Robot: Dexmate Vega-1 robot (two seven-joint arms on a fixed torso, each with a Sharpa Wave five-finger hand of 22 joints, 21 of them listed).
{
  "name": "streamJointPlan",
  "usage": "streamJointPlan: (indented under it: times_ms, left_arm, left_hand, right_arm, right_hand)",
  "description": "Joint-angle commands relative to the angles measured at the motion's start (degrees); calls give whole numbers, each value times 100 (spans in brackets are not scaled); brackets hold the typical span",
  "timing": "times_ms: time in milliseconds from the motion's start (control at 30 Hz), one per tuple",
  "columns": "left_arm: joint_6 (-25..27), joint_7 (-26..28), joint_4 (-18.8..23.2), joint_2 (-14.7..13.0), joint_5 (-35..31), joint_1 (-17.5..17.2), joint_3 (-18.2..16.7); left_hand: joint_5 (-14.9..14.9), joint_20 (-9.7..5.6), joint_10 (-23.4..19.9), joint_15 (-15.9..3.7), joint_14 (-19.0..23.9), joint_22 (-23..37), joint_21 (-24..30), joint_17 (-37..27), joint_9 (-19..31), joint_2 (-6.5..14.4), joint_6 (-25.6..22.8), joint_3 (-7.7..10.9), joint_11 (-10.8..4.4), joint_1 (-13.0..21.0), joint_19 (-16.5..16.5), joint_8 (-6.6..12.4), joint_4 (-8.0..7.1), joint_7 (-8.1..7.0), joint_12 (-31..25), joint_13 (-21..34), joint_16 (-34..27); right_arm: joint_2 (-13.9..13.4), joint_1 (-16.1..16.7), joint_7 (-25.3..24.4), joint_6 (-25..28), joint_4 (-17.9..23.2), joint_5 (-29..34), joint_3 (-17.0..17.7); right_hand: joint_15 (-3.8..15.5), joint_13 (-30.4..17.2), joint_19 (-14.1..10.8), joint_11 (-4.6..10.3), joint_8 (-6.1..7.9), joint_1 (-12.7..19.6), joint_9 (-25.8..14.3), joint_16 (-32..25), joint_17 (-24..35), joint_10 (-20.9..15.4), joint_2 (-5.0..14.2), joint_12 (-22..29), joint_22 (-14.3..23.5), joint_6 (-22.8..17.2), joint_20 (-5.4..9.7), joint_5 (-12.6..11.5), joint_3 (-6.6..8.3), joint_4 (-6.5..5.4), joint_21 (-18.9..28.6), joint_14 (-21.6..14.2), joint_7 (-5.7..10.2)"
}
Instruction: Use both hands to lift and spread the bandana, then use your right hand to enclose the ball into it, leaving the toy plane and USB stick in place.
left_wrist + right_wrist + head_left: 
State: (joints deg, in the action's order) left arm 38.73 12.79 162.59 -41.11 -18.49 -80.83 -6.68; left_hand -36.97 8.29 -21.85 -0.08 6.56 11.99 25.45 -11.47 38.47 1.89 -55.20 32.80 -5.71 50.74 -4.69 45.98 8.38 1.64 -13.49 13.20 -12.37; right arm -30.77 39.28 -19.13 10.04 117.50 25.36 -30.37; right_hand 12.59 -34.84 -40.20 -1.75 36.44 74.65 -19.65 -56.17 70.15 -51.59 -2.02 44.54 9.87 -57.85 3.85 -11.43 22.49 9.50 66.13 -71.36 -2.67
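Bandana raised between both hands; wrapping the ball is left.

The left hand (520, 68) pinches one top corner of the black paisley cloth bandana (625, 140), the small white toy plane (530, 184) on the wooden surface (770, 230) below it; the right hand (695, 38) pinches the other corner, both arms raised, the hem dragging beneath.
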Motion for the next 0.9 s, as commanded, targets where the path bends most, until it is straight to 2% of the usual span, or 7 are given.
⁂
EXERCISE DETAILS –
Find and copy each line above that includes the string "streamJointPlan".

ANSWER SECTION –
  "name": "streamJointPlan",
  "usage": "streamJointPlan: (indented under it: times_ms, left_arm, left_hand, right_arm, right_hand)",

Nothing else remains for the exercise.